Lo aveva annunciato giovedì al “Corriere”: «La situazione è grave. Sto valutando seriamente l’ipotesi di prendere in mano la situazione». Ieri, la decisione: per trovare una positiva soluzione alla crescente emergenza occupazione, scenderà in campo il Prefetto, Giuseppe Altorrio, massimo rappresentante dello Stato nel territorio, accogliendo l’invito delle Rappresentanze sindacali unitarie della Eems e di Fiom, Fim ed Uilm, ha convocato per lunedì pomeriggio alle 17 tutte le forze interessate a trovare una risposta alla crisi occupazionale che giorno dopo giorno sta attanagliando sempre più la realtà reatina. Dai neoparlamentari Gavino Angius e Pietro Carotti, al consigliere regionale Roberto Giocondi, dal sindaco Antonio Cicchetti al presidente della Provincia Giosuè Calabria, dalle Rsu alle organizzazioni sindacali. Tutti insieme intorno allo stesso tavolo per dirimere una vertenza apertasi su più fronti (Eems, Alcatel, Lombardini, Bellini & Trinchi etc…) e che solo con interventi straordinari può trovare una sua definizione.

«Non avevo dubbi che il Prefetto accogliesse la nostra richiesta. La situazione è delicata e solo unendo gli sforzi possiamo venirne fuori», ha commentato Tonino Pietrantoni, della Fiom-Cgil. Che insieme ai colleghi Maurizio Di Meo per la Uilm e Reno Pasquale della Fim, ha ieri mattina incontrato, presso la sede dell’Assoindustriali, i vertici aziendali della “Lombardini”, la ditta di motori agricoli che ha annunciato di voler mandare in cassa integrazione straordinaria, fino ad agosto, 120 dei 305 operai. «È stato un incontro interlocutorio, quello con i vertici aziendali.
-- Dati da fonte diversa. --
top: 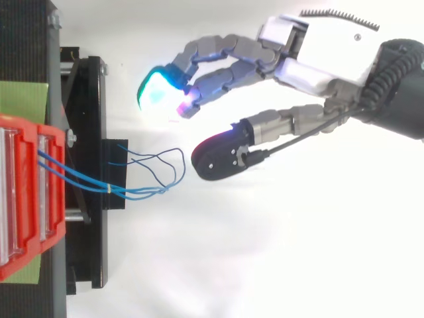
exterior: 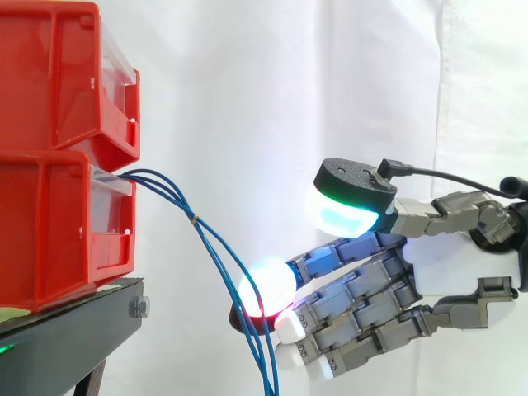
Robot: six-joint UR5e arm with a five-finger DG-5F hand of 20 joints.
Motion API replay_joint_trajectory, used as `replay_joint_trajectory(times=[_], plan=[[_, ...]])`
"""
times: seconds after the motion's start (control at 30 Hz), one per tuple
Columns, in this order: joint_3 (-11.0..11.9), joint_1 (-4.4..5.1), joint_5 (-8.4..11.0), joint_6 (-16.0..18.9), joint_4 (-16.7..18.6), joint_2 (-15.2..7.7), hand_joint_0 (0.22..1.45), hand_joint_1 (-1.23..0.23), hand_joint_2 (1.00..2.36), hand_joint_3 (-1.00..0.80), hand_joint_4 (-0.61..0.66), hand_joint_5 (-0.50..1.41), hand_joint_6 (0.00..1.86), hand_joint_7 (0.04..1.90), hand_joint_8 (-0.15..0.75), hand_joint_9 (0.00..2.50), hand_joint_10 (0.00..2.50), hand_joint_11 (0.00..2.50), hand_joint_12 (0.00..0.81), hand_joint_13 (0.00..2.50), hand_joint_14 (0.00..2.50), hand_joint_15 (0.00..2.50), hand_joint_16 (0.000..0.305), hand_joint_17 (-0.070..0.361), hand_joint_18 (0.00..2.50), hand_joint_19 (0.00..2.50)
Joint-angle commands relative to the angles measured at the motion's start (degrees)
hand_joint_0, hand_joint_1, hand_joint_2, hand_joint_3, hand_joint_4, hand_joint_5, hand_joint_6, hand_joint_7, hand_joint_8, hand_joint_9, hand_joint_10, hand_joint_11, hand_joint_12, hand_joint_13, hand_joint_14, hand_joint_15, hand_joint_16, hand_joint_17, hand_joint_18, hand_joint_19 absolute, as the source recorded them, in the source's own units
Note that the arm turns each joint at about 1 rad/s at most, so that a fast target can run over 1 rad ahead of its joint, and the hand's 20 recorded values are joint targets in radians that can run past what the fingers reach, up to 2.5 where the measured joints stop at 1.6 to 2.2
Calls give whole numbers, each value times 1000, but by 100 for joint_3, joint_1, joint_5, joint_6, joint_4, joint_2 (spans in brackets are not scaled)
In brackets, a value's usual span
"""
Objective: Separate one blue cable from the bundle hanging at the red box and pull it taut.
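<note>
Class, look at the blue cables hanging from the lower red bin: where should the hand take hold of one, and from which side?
Probably just below the small band, where the blue cables fan apart; above it they run bunched to the red bin. Come from the side view's right, the free side, where the open hand is, pinching the outermost strand.

My hand (exterior: 462,264): white glossy plastic shell, grey matt finger links, smooth translucent pads (exterior: 268,285). Blue cables (exterior: 195,220): thin, smooth plastic sheath. Red bins (exterior: 49,223): glossy plastic w/ clear fronts. Stand (exterior: 66,338): matt black metal, shiny metal bolt (exterior: 139,308). Curtain (exterior: 247,82): white cloth, soft creases.
</note>
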Motion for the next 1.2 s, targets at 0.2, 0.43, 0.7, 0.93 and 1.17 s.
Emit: replay_joint_trajectory(times=[0.2,0.43,0.7,0.93,1.17], plan=[[5,147,-60,-4,110,-123,560,-738,1000,-500,313,-190,502,870,346,701,8,358,318,685,11,272,32,71,512,259],[40,244,-78,14,348,-158,562,-734,1000,-500,315,-189,502,870,345,713,8,363,316,709,10,294,31,71,525,281],[234,306,-166,190,383,-431,566,-709,1000,-500,321,-187,502,869,349,732,9,377,318,746,13,328,31,71,545,304],[383,306,-245,190,339,-422,570,-699,1000,-500,325,-183,502,873,352,749,9,387,318,789,14,367,31,70,587,328],[418,314,-306,137,348,-422,587,-693,1000,-500,331,-174,502,891,356,780,9,407,314,845,14,400,30,68,619,364]])
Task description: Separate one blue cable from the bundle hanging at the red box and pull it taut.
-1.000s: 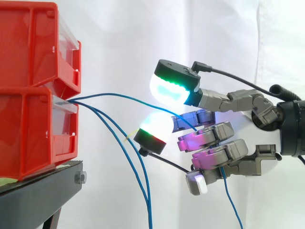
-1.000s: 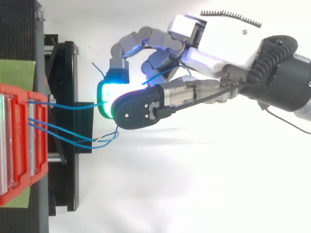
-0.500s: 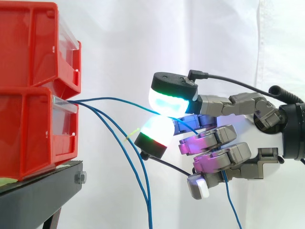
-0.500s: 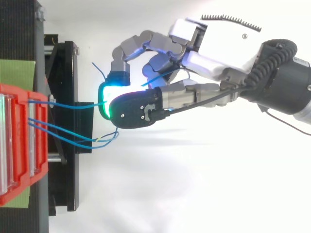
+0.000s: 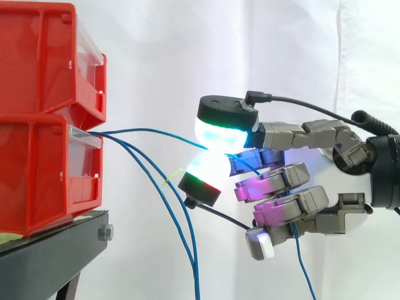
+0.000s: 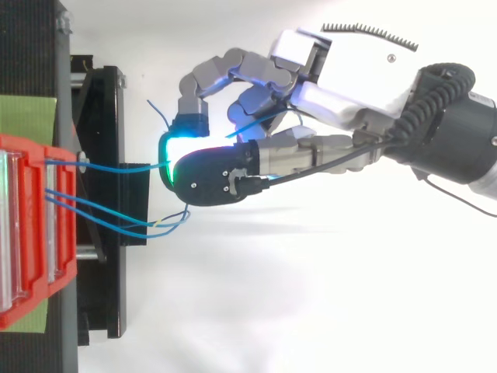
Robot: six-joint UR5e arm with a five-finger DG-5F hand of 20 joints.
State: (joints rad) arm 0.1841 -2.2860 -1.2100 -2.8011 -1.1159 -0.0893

Insieme ai colleghi Di Pasquale ed Ostili – ha detto Pietrantoni – abbiamo chiesto ai rappresentanti della Lombardini i motivi per cui hanno richiesto la Cig, spiegando che non possono vivere di fortuna: il prodotto non si vende soltanto se la lira scende rispetto al marco. Per essere competitivi sul mercato, bisogna fare investimenti e realizzare nuovi prodotti. Su questo punto abbiamo avviato un approfondito ragionamento e deciso di aggiornarci all’inizio della prossima settimana. Credo comunque – ha concluso il segretario provinciale della Fiom – che ci siano gli spazi per una trattativa».

Nel pomeriggio, Pietrantoni e gli altri colleghi del sindacato hanno poi avuto un nuovo incontro. Interlocutori, questa volta, i neo parlamentari reatini Angius e Carotti. Il summit, avente per oggetto l’incerta situazione occupazionale del nucleo industriale reatino, si è svolto presso la sede locale dell’Ulivo. «Con Angius e Carotti – ha spiegato ancora Pietrantoni – abbiamo fatto il punto della situazione e delineato le linee di azione. Nelle parole dei due parlamentari abbiamo però riscontrato coerenza con quelli che erano stati i loro impegni in sede di campagna elettorale». Un concetto, quest’ultimo, ripreso anche dal segretario generale Vincenzo Giuli. Che, ha però puntato l’indice contro i ritardi della Provincia.

«Dobbiamo discutere del patto territoriale da una vita, ma da parte dell’ente provinciale – ha detto ieri Giuli – non abbiamo ancora nessun segnale. Su questo versante si sta ritardando in maniera incredibile. Ed ormai non esistono più neppure alibi. E’ bene che tutti facciano il proprio dovere».